** Opening Supplied material block **

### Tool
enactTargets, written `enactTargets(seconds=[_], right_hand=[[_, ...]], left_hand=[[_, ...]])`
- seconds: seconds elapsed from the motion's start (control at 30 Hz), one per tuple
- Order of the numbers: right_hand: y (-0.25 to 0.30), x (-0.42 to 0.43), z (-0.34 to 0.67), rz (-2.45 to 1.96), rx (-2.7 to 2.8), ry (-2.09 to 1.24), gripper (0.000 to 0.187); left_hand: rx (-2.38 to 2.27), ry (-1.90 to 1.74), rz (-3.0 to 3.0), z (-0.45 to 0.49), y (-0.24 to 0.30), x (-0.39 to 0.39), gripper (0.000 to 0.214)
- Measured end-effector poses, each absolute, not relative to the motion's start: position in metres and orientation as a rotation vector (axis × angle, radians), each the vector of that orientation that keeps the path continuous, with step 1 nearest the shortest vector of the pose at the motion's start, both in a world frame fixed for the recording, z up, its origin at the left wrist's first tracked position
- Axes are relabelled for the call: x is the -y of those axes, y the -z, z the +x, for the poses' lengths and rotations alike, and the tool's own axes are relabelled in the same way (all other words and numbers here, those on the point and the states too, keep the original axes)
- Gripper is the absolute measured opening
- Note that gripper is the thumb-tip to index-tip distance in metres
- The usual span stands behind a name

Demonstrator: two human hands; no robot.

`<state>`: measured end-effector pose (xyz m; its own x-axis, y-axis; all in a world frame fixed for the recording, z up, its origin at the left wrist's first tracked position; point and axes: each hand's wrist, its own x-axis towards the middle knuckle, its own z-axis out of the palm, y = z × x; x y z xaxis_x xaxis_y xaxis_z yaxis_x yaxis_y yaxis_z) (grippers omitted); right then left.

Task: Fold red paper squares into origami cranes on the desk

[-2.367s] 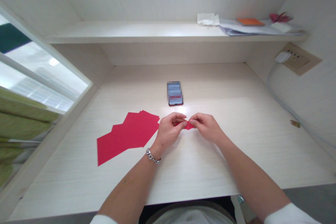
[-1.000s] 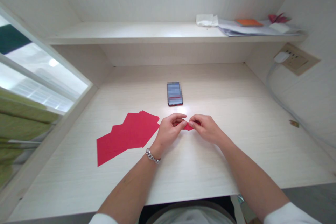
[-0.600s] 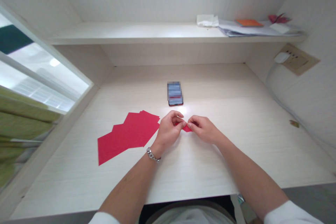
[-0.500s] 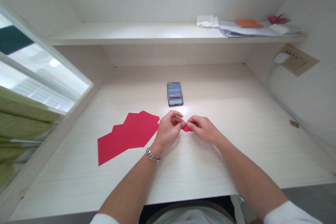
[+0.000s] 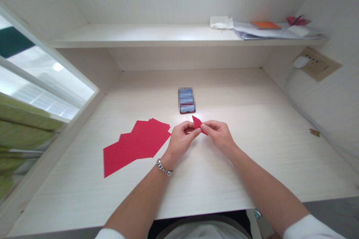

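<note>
Between my two hands is a small piece of folded red paper (image 5: 197, 122), with one pointed corner standing up toward the phone and another tip showing below. My left hand (image 5: 182, 136) pinches its left side between thumb and fingers. On the right side, my right hand (image 5: 219, 133) grips it the same way, the thumb close to the left thumb. Part of the paper is hidden behind the fingertips. Several flat red paper sheets (image 5: 137, 140) lie fanned out on the desk, just left of my left hand.
A phone (image 5: 186, 100) lies face up beyond my hands on the pale desk (image 5: 210, 186). Papers (image 5: 252, 33), an orange piece (image 5: 266, 25) and a red folded shape (image 5: 297, 20) rest on the shelf. A cable (image 5: 294, 104) runs down from the wall socket (image 5: 319, 63).
The folded red paper has turned and risen into view, its point now upright above my fingers. Both hands have shifted slightly; the sheets and phone stay put.
</note>
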<state>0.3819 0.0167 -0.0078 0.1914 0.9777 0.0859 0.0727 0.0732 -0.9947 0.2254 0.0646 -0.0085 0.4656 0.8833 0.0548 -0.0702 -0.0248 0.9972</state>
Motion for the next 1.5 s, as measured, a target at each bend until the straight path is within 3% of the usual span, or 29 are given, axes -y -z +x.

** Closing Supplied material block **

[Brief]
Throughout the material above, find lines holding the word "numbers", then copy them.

[Finished exercise]
- Order of the numbers: right_hand: y (-0.25 to 0.30), x (-0.42 to 0.43), z (-0.34 to 0.67), rz (-2.45 to 1.96), rx (-2.7 to 2.8), ry (-2.09 to 1.24), gripper (0.000 to 0.187); left_hand: rx (-2.38 to 2.27), ry (-1.90 to 1.74), rz (-3.0 to 3.0), z (-0.45 to 0.49), y (-0.24 to 0.30), x (-0.39 to 0.39), gripper (0.000 to 0.214)
- Axes are relabelled for the call: x is the -y of those axes, y the -z, z the +x, for the poses' lengths and rotations alike, and the tool's own axes are relabelled in the same way (all other words and numbers here, those on the point and the states too, keep the original axes)

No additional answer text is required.